• **What needs to be done**:
In the entries below, find the string "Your" and return each line holding it.
(Data supplied Opens)
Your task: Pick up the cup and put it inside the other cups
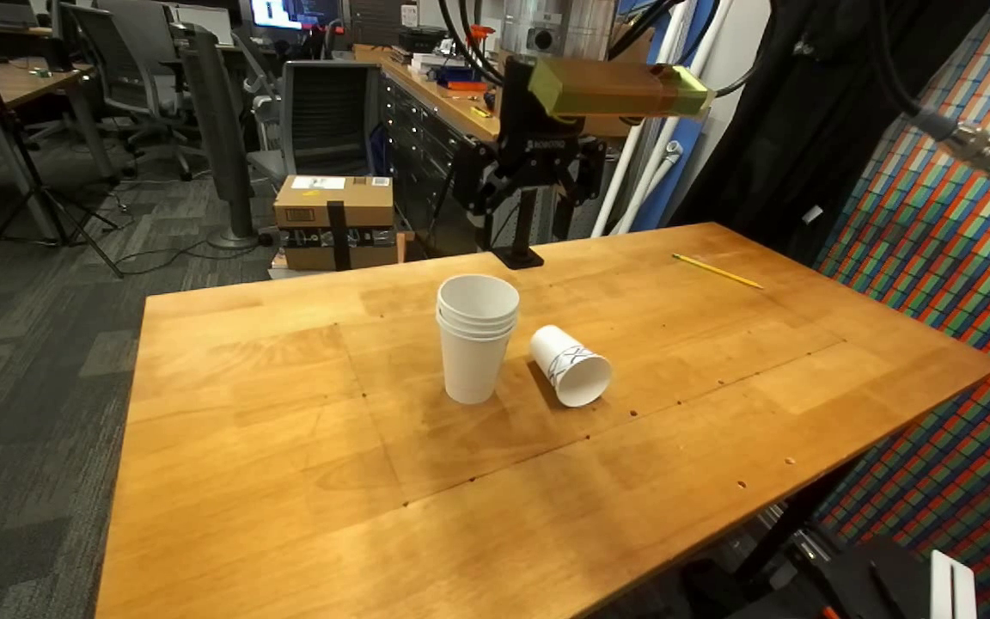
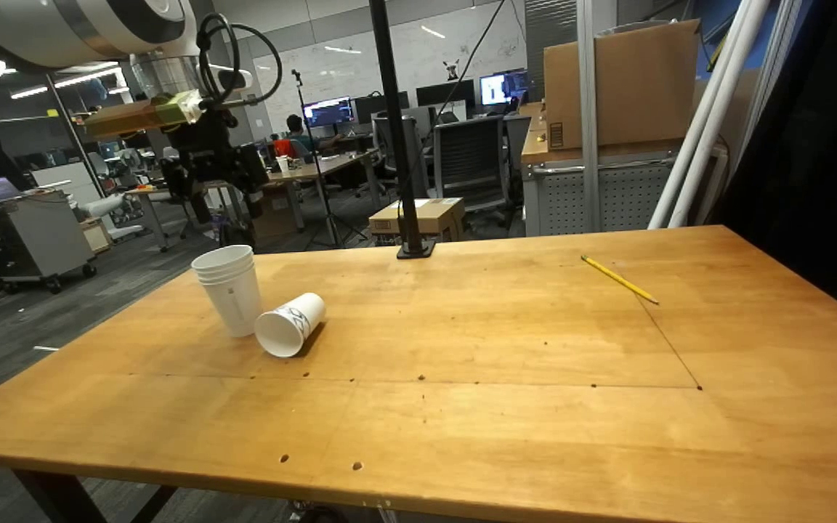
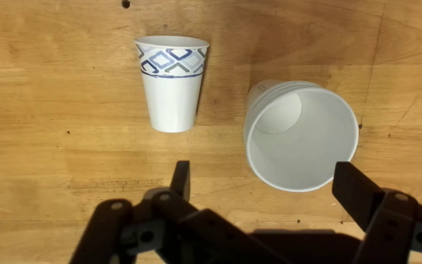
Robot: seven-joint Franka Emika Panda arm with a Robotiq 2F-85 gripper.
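Note:
Plain white paper cups stand upright and nested in one stack, in both exterior views and in the wrist view. About three rims show near its top. The cup and the other cups look alike, so I cannot tell which is which; only the top one shows its open mouth. My gripper is open and empty, above and apart from the stack, also in an exterior view. In the wrist view the fingertips are wide apart, and one overlaps the stack's rim in the picture.
A white cup with a blue and grey diamond band lies on its side beside the stack. A yellow pencil lies on the wooden table. A black post stands at the table's edge.

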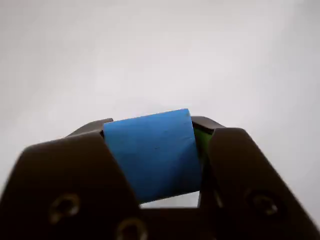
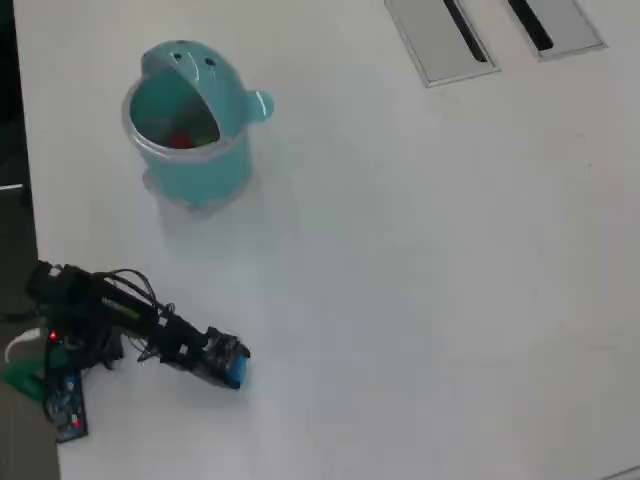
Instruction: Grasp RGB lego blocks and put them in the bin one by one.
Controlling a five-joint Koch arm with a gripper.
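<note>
A blue lego block (image 1: 152, 152) fills the space between my dark jaws in the wrist view, and my gripper (image 1: 155, 150) is shut on it. In the overhead view the same blue block (image 2: 236, 372) shows at the tip of the gripper (image 2: 232, 366), at the lower left of the white table. The teal bin (image 2: 190, 165), with its domed hood and two dark dot eyes, stands at the upper left, well away from the gripper. Inside it I see a red block (image 2: 180, 140) and a bit of yellow-green (image 2: 203, 139) beside it.
Two flat grey panels with black slots (image 2: 440, 40) (image 2: 555, 25) lie at the table's top right. The arm's base and wires (image 2: 70, 330) sit at the left edge, where the table (image 2: 420, 260) ends against a dark strip.
</note>
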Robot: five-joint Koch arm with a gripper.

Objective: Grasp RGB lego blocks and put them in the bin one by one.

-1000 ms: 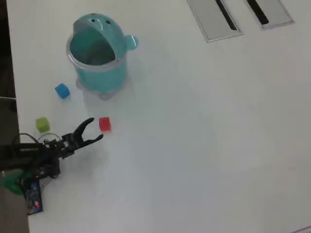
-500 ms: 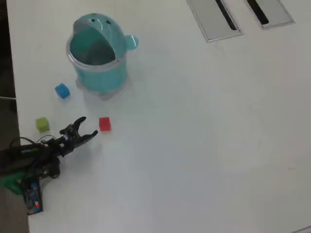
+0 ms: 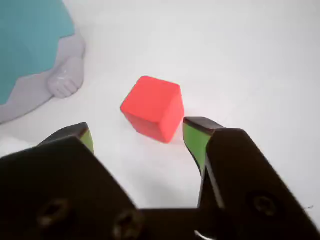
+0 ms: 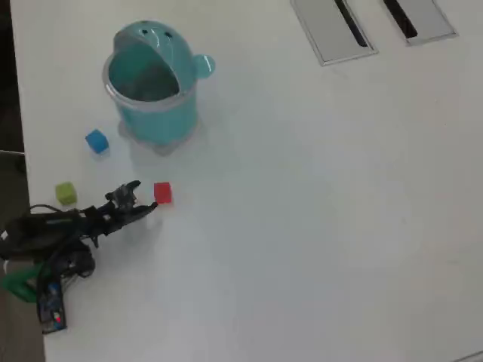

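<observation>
In the overhead view, the bin (image 4: 183, 113) stands on the counter (image 4: 317, 211) toward its upper left. One lego block (image 4: 96, 141) lies just left of and below the bin. A second block (image 4: 66, 193) lies lower, near the counter's left edge. A third block (image 4: 162, 193) lies level with it, below the bin. The gripper (image 4: 145, 196) sits between these two, just left of the third. In the wrist view, that block (image 3: 152, 107) sits just ahead of the parted fingers (image 3: 196, 137), with the bin (image 3: 30, 45) behind it to the left.

Bin (image 3: 30, 45) cropped by wrist view's left edge
</observation>
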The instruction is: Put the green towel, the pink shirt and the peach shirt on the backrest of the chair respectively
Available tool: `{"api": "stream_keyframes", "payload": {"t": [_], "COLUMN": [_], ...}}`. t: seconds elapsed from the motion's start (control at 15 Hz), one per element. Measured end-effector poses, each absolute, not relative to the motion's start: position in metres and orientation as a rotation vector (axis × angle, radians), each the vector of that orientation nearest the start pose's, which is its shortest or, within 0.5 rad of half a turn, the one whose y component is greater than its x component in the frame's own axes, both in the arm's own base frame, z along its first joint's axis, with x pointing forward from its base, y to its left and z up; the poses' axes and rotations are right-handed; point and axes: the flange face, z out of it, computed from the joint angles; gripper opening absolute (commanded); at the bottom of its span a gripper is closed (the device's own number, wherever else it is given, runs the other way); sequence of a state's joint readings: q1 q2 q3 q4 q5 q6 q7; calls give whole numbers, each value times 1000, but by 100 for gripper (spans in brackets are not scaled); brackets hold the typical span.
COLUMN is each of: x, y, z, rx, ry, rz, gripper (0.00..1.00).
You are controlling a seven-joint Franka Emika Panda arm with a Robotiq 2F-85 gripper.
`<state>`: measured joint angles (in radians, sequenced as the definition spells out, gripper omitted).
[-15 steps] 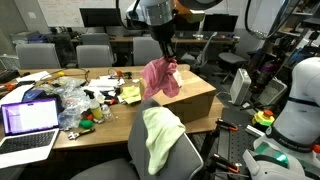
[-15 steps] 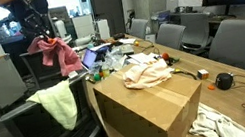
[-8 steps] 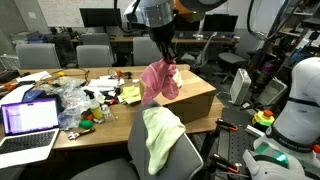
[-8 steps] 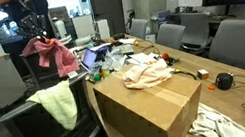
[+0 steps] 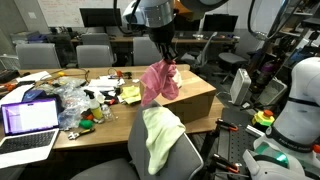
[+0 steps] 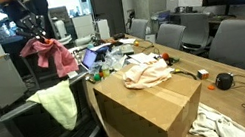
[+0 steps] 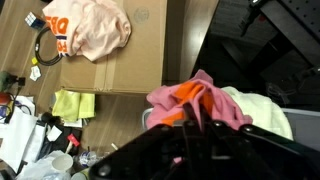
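My gripper (image 5: 166,63) (image 6: 41,36) is shut on the pink shirt (image 5: 158,82) (image 6: 51,57), which hangs in the air just above the chair (image 5: 182,156) (image 6: 21,114). The green towel (image 5: 158,137) (image 6: 59,103) is draped over the chair's backrest. The peach shirt (image 6: 144,70) (image 7: 92,27) with its orange mark lies crumpled on the cardboard box (image 5: 193,98) (image 6: 151,114). In the wrist view the pink shirt (image 7: 205,103) bunches between my fingers at the gripper (image 7: 190,126), with the green towel (image 7: 265,112) right behind it.
An open laptop (image 5: 28,120) and clutter of plastic bags and small items (image 5: 78,103) cover the long table beside the box. A yellow-green cloth (image 7: 72,103) lies on that table. Other grey chairs (image 6: 187,33) stand around. A white robot body (image 5: 297,100) is close by.
The gripper with the pink shirt has drifted a little sideways towards the chair; the towel and peach shirt have not moved.
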<state>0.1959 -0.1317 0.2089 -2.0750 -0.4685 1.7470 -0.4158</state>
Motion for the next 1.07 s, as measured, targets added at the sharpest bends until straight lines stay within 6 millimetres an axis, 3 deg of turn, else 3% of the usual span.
{"api": "stream_keyframes", "payload": {"t": [0.6, 0.87, 1.07], "x": [472, 476, 486], "y": [160, 148, 113], "z": [481, 481, 482], "rx": [-3195, -3210, -3259], "ry": [-1655, -1613, -1479], "rz": [374, 383, 404], "gripper": [99, 100, 100]}}
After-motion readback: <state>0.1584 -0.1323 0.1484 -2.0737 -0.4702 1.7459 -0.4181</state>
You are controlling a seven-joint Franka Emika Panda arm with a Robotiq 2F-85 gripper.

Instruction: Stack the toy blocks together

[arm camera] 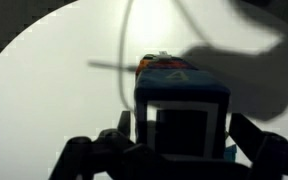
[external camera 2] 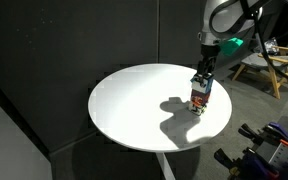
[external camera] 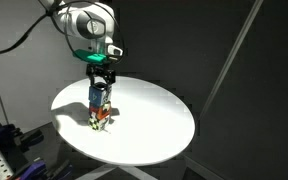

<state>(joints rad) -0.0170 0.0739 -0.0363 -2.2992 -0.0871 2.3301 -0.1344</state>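
Observation:
The toy blocks stand as a stack [external camera: 100,106] on the round white table [external camera: 154,125], near its edge; the stack also shows in the other exterior view [external camera 2: 199,98]. The blue and white block [arm camera: 182,115] is on top. An orange-red block [arm camera: 160,68] shows just beyond and below it in the wrist view. The lowest block [external camera: 101,119] has green and dark marks. My gripper [external camera: 102,80] comes straight down on the stack, and its fingers [arm camera: 182,135] sit tight on both sides of the top block. It also shows in an exterior view [external camera 2: 202,76].
Dark curtains stand behind the table in both exterior views. The table [external camera 2: 134,105] is bare apart from the stack and the arm's shadow. Equipment [external camera: 4,150] sits low beside the table, and a wooden chair frame [external camera 2: 259,70] stands behind the arm.

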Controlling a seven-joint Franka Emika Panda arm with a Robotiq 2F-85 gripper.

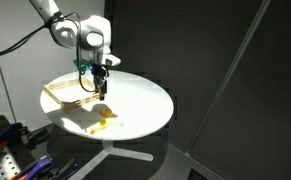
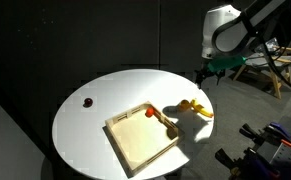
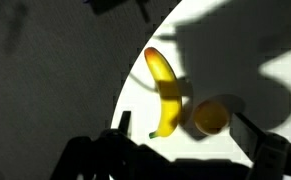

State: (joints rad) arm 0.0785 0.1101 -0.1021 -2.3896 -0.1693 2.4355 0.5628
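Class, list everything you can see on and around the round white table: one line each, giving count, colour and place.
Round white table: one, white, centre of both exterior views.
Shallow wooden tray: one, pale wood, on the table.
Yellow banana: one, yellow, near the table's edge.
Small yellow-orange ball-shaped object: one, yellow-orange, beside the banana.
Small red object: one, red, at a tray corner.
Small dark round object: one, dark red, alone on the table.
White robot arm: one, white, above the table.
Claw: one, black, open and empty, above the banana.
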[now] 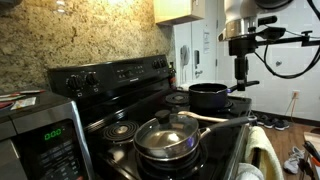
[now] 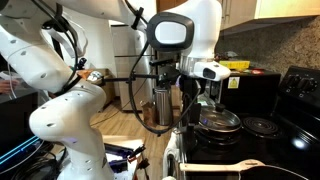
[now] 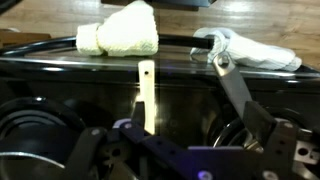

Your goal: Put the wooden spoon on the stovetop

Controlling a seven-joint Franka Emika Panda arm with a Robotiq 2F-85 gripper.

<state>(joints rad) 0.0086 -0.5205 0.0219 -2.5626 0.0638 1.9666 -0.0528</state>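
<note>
Spoon [image 1: 215, 117] lies flat on the stovetop [image 1: 150, 106], between the lidded pan [image 1: 165, 135] and the black pot [image 1: 208, 95], one end toward the front edge where towels [image 3: 125, 35] hang, while the hand [image 1: 240, 76] hangs above, clear of it, fingers spread, empty.

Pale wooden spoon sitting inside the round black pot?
No, in an exterior view the pale wooden spoon lies flat outside the round black pot, beside the lidded steel pan.
</note>
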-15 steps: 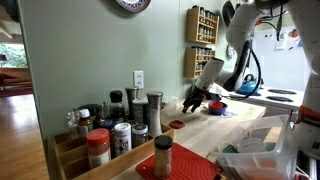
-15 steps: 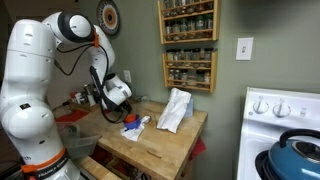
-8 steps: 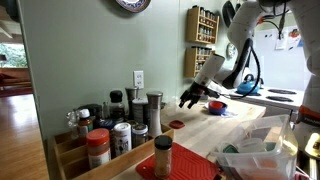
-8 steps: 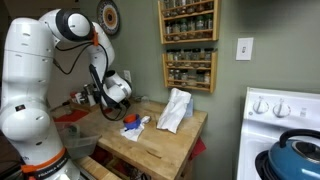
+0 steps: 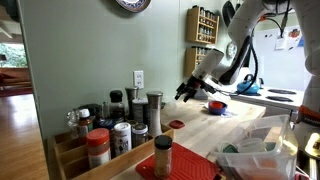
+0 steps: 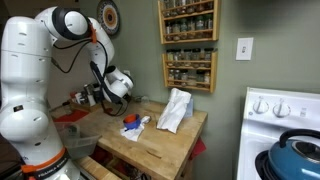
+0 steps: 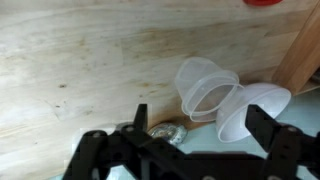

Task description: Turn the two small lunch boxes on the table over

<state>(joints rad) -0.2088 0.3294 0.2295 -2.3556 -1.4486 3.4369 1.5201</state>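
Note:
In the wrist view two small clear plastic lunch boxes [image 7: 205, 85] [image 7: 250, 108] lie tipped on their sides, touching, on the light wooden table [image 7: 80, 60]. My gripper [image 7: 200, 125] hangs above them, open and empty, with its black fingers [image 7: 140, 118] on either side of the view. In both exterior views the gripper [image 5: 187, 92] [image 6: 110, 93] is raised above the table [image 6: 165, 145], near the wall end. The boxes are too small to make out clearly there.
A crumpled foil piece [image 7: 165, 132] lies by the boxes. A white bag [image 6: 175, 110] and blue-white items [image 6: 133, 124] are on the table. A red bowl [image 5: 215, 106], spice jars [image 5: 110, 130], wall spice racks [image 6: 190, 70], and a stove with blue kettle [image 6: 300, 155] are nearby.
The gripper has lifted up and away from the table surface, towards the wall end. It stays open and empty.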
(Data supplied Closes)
• **Task answer**:
Your task: Pick up the cup and put it inside the other cups
Your goal: Put the wooden spoon on the stovetop

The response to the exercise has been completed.